The world’s largest consumer goods company Procter & Gamble (P&G) on Wednesday said that it was setting up an innovation sourcing fund in India in a move aimed at identifying start-ups and organisations that had industry-leading ideas and solutions.
While P&G did not specify the size of the fund, simply saying that it ran into “multi-million dollars”, the Cincinnati-based company follows its Anglo-Dutch rival Unilever, which has been investing in Indian start-ups for some time now. In January, Unilever Ventures put Rs 190 million in Gurugram-based start-up Milkbasket, adding one more firm to a growing portfolio, which includes Chennai-based water solutions provider Morf, Karnataka-based dairy brand Hangyo, and Mumbai-based start-up Peel-Works.
P&G's latest drive will see it invest mainly in those firms who collaborate with it to better its domestic operations, including in areas such as supply chain, sales, marketing, and packaging.
The company kicked off an external partner summit in Mumbai on Wednesday to help it identify firms that it could work with, giving start-ups an opportunity to pitch their ideas to the P&G management. The summit, which will conclude on Thursday, will be followed by the launch of an online platform that will allow start-ups to connect with the company directly when required.
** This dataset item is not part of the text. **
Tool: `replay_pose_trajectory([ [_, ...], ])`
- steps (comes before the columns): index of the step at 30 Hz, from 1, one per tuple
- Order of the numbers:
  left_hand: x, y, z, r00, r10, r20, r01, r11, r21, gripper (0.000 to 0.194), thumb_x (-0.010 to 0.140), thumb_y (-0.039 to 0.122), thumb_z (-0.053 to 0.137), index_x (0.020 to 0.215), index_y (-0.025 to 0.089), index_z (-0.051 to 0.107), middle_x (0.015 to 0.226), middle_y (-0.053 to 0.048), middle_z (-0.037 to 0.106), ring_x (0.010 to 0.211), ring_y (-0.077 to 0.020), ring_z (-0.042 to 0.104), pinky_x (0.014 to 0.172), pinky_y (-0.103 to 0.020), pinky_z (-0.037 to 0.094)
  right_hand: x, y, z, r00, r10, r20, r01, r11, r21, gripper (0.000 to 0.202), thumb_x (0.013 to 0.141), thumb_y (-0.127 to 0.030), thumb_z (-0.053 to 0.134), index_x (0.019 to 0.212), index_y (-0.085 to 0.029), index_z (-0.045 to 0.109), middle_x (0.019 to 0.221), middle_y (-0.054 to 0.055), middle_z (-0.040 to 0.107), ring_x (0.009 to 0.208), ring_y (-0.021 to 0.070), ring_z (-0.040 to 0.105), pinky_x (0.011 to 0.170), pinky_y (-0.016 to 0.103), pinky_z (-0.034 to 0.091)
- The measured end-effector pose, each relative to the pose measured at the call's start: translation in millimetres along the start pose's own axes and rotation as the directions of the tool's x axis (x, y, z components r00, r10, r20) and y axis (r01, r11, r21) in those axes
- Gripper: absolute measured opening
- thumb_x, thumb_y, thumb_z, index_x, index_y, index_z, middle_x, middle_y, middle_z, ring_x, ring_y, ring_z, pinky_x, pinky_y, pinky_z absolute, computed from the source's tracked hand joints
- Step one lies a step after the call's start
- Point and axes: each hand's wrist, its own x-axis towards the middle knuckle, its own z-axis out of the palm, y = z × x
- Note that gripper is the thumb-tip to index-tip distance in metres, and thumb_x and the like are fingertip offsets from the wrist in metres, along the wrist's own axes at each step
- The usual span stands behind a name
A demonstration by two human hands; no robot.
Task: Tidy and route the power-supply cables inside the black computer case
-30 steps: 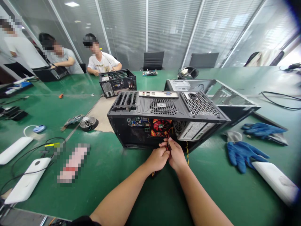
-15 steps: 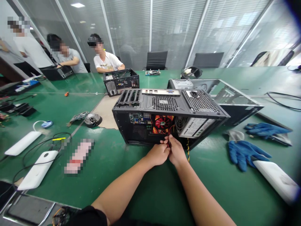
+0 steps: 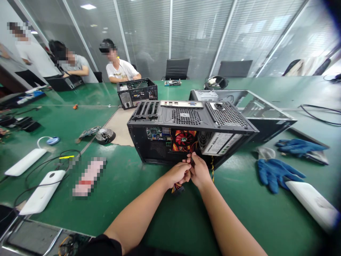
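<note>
A black computer case (image 3: pixel 231 128) lies in front of me with its open side facing me. Inside it are a red and orange cooling fan (image 3: pixel 183 139), a motherboard (image 3: pixel 156 133) and a power supply (image 3: pixel 220 145) with a label. At the lower edge of that opening, my left hand (image 3: pixel 176 174) is closed around power cables, and a dark cable connector (image 3: pixel 179 189) hangs out below it. Touching it, my right hand (image 3: pixel 201 171) pinches the same cable bundle, largely hidden by the fingers. A yellow and black cable (image 3: pixel 212 165) hangs beside my right wrist.
Blue work gloves (image 3: pixel 277 174) and a white device (image 3: pixel 314 201) lie to the right. On the left are white power banks (image 3: pixel 42 192), loose cables and a round metal cooler (image 3: pixel 105 136). Another case (image 3: pixel 137 93) stands behind, near a seated person (image 3: pixel 124 69).
The cable connector now shows below my left hand, where it was not visible before. My fingers have shifted slightly on the cables; the case stays in place.
</note>
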Motion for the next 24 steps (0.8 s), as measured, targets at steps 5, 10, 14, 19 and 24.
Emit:
replay_pose_trajectory([
  [5, 1, -4, 1.7, 0.997, 0.062, -0.051, -0.056, 0.993, 0.099, 0.030, 0.086, 0.036, 0.035, 0.064, 0.017, 0.043, 0.043, 0.006, 0.044, 0.032, -0.0055, 0.033, 0.037, -0.019, 0.025, -1, -1, 3, 1.000, -0.004, -0.016, 0.004, 1.000, -0.007, 0.029, 0.064, -0.045, 0.071, 0.069, -0.019, 0.058, 0.054, -0.003, 0.052, 0.058, 0.0152, 0.060, 0.043, 0.023, 0.043],
  [10, 6, -9, 5.0, 0.980, 0.145, -0.134, -0.102, 0.953, 0.285, 0.027, 0.084, 0.029, 0.039, 0.062, 0.017, 0.046, 0.045, 0.004, 0.045, 0.044, -0.0083, 0.043, 0.047, -0.021, 0.032, 2, 2, 0, 0.999, -0.016, -0.039, 0.015, 1.000, -0.026, 0.027, 0.066, -0.044, 0.070, 0.070, -0.019, 0.058, 0.052, -0.004, 0.052, 0.058, 0.0147, 0.060, 0.051, 0.024, 0.046],
  [14, 8, -11, 5.1, 0.982, 0.135, -0.132, -0.091, 0.951, 0.294, 0.027, 0.085, 0.030, 0.038, 0.065, 0.016, 0.051, 0.047, 0.004, 0.045, 0.047, -0.0092, 0.044, 0.049, -0.022, 0.031, 4, 3, -2, 0.999, -0.016, -0.044, 0.015, 0.999, -0.031, 0.028, 0.065, -0.044, 0.070, 0.070, -0.019, 0.059, 0.052, -0.004, 0.051, 0.058, 0.0146, 0.060, 0.052, 0.025, 0.047],
  [19, 9, -12, 3.7, 0.975, 0.158, -0.157, -0.092, 0.927, 0.364, 0.027, 0.084, 0.031, 0.041, 0.066, 0.015, 0.054, 0.049, 0.003, 0.047, 0.050, -0.0097, 0.044, 0.050, -0.022, 0.029, 5, 4, -2, 0.999, -0.024, -0.034, 0.024, 1.000, -0.017, 0.027, 0.066, -0.044, 0.070, 0.071, -0.019, 0.060, 0.053, -0.004, 0.052, 0.058, 0.0145, 0.059, 0.054, 0.025, 0.048],
  [24, 8, -10, 1.3, 0.968, 0.186, -0.167, -0.096, 0.893, 0.439, 0.028, 0.082, 0.032, 0.044, 0.065, 0.014, 0.057, 0.051, 0.002, 0.049, 0.054, -0.0110, 0.046, 0.053, -0.023, 0.030, 4, 4, -2, 0.999, -0.040, -0.031, 0.039, 0.999, -0.019, 0.027, 0.066, -0.043, 0.070, 0.069, -0.019, 0.059, 0.053, -0.004, 0.051, 0.059, 0.0146, 0.060, 0.055, 0.025, 0.048],
])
“The Indian market is a priority for the company globally and we are confident that through our (latest) initiatives, we will be able to identify and implement cutting-edge solutions that are a strategic fit for us," Madhusudan Gopalan, MD & CEO, P&G India sub-continent, said.
In August, P&G's global Chief Executive Officer David Taylor had said India was among two markets, the other being Turkey, which grew in double-digits for the year ended June 30 and that all categories where the company operated were growing sales in the country. P&G follows a July-June accounting year.
“Twelve of our top 15 countries held or grew organic sales in fiscal 2018, with six of those growing mid-single digits or faster. Turkey and India each delivered strong double-digit growth," Taylor said, adding that the company had more work to do in a dynamic environment.
“Changing government policies include tax, trade, and privacy," Taylor said. "There is retail transformation, disruption of the media ecosystem, rising input and transportation costs, foreign exchange headwinds and highly capable multinational and local competitors determined to win," he said.